To warm the average house in the north east in 1958 (or
ours, at least), somebody had to get up and
light the coal fire - which usually provided hot water, too.
Our
family car was this 1953 Ford Prefect (not
to be confused with anyone from a small planet near Betelgeuse)
with no radio and no seat belts. Parents in the front, five kids
in the back!!! which could get up to about 55 mph given a straight road
- which there wasn't. Driving from Houghton to visit my grandmother
near Manchester was an epic, all-day journey, with usually at least one
breakdown or puncture.
The house behind the car is even older than the
family limo. 81 Sunderland street was built in the early 18th century
and knocked down to make way for the new road through Houghton Cut (some
time after we left it, fortunately).
But if you were rich enough for a new car .....?
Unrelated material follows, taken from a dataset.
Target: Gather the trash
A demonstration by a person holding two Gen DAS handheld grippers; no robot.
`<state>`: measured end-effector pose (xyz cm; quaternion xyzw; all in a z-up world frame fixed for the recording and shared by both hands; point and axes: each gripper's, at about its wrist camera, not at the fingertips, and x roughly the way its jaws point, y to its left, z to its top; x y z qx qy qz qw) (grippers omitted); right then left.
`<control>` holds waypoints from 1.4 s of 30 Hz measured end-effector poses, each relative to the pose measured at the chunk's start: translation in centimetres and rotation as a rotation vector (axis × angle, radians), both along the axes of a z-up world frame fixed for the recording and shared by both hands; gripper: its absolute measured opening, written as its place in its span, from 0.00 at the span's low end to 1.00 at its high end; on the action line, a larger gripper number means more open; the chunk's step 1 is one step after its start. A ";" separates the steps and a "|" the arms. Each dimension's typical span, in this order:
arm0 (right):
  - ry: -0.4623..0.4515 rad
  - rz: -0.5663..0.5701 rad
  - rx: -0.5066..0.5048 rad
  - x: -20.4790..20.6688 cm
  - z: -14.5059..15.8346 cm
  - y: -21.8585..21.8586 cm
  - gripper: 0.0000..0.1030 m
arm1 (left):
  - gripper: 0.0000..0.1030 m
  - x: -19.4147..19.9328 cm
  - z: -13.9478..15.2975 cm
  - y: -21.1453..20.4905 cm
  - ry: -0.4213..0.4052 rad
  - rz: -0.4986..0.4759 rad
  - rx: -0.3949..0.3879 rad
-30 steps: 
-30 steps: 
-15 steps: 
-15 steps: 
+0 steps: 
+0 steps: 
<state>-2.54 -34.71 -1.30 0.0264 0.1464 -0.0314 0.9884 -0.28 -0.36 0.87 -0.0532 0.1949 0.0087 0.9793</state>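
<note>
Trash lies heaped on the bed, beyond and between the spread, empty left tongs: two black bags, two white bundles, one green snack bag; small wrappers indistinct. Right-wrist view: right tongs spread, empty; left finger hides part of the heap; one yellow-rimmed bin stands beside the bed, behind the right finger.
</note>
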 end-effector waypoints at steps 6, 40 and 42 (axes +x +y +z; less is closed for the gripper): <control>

The most famous car of the Sixties was probably
the Mini, first seen on 26th August 1959. Its price stayed
pretty much the same through the Sixties, starting at £495
19s 0d in 1960 and still costing only £595 10s 0d in 1969.
The
ultimate early Sixties four-wheeled success symbol was probably the sleek,
sexy, elongated E-type Jaguar whose shape epitomised the modern streamlined
designs of the new decade. It was first seen by the public at the
Geneva Motor Show on 16th March 1961 and came in hard-top or open-top versions
at a price of around £2100, with a 3.8 litre six cylinder 'S' type
engine which developed 265 bhp allowing it to go from 0 to 100 in about
16 seconds.
(These notes from http://www.sixtiescity.velnet.com)

There
were no Japanese motorbikes. You had to be hard (and oily) to ride
a British bike - a Triumph, Norton, BSA, Matchless, Ariel, Vincent or Royal
Enfield
We'd had a television since 1952 (the coronation
year), and somewhere around 1960 when Tyne Tees Television started up we
got a choice of channels.
I vaguely remember watching Doctor Who in about
1963 while I was pressing my ATC uniform. Colour started about 1969.
When did you see your first transistor radio?
The average wage in 1960 was £14.10s.8d a week.
There were no radio stations playing popular music
in the UK then - the pirate stations - Radio Caroline and the others -
came along about 1964. You could listen to music if you could pick
up Radio Luxembourg, with DJs like Pete Murray, Alan Freeman and Jack Jackson.